Work to be completed: Using the listing below, print exactly everything from the line with "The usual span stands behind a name" down to the line with "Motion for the", both included, and nothing more.

Material provided:
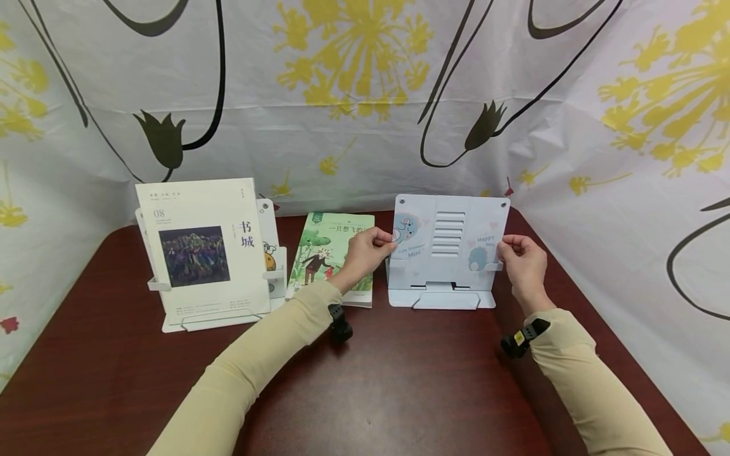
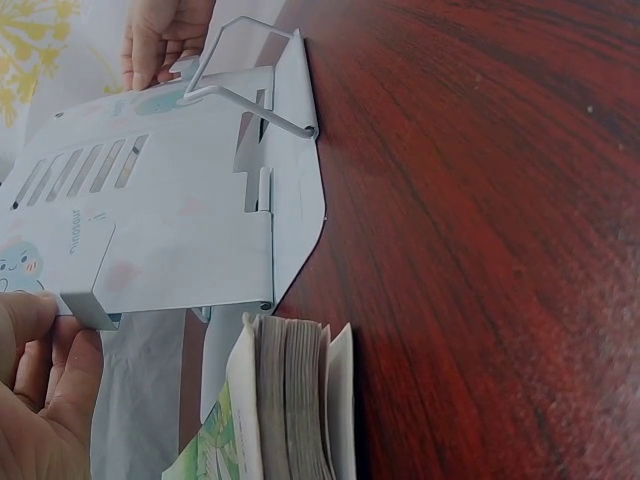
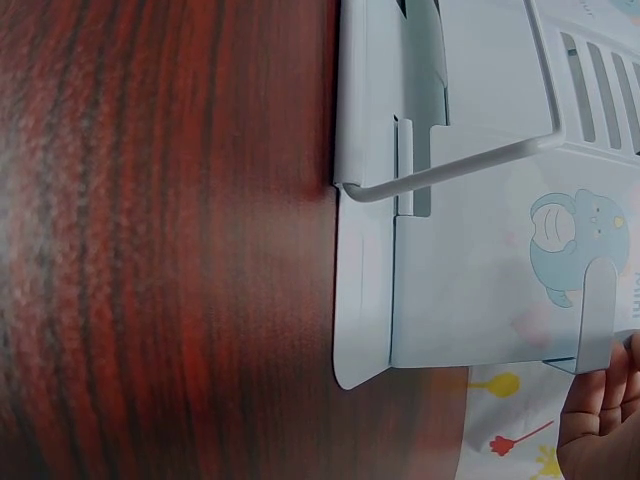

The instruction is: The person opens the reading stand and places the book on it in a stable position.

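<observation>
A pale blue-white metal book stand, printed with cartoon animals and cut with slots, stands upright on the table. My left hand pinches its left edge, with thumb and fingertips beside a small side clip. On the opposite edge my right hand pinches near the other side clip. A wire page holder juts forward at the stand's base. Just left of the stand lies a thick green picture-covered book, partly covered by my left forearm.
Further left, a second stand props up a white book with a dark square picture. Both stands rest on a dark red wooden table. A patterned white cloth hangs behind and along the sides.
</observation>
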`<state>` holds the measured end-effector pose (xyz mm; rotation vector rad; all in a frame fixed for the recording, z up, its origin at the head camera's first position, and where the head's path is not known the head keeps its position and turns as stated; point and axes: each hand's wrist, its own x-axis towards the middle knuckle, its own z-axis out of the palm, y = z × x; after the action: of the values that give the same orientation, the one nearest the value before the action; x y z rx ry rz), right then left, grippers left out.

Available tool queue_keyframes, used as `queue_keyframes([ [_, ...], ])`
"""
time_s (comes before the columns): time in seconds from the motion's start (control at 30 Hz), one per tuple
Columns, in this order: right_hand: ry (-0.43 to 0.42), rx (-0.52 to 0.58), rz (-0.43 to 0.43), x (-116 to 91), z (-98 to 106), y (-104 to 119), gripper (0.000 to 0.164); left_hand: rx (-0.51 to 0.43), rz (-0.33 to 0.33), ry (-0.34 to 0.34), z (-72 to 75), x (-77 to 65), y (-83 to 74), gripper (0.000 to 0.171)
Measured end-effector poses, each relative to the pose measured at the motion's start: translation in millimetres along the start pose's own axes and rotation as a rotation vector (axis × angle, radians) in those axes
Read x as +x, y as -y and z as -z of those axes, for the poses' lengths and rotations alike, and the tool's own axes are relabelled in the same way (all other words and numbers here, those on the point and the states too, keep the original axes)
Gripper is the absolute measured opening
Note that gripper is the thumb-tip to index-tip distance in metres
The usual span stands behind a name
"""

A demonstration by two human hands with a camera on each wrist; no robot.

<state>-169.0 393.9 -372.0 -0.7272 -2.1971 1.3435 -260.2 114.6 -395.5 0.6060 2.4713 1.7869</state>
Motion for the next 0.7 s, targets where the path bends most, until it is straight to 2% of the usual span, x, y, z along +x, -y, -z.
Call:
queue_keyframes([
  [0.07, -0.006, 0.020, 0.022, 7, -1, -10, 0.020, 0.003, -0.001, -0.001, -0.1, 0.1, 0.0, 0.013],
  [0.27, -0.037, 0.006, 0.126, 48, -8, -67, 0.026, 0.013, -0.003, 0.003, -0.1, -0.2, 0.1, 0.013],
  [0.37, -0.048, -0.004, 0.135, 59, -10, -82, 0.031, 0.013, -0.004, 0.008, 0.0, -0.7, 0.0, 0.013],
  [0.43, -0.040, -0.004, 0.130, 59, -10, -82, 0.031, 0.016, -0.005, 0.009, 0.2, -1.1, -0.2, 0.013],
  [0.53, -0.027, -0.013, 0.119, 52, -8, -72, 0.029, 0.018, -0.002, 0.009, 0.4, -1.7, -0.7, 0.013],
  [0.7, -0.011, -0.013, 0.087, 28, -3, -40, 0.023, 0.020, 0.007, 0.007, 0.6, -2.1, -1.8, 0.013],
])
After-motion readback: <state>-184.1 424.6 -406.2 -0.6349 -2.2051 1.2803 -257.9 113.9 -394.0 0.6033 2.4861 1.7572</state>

Task output:
The usual span stands behind a name
"""

A demonstration by two human hands with a camera on each wrist; no robot.

<state>-169.0 393.9 -372.0 -0.7272 -2.1971 1.3435 -260.2 114.6 -395.5 0.6060 2.4713 1.7869</state>
Motion for the next 0.7 s, targets where the path bends most, until it is straight to 2% of the usual span, x, y, z along +x, -y, -z.

The output for this exercise is complete.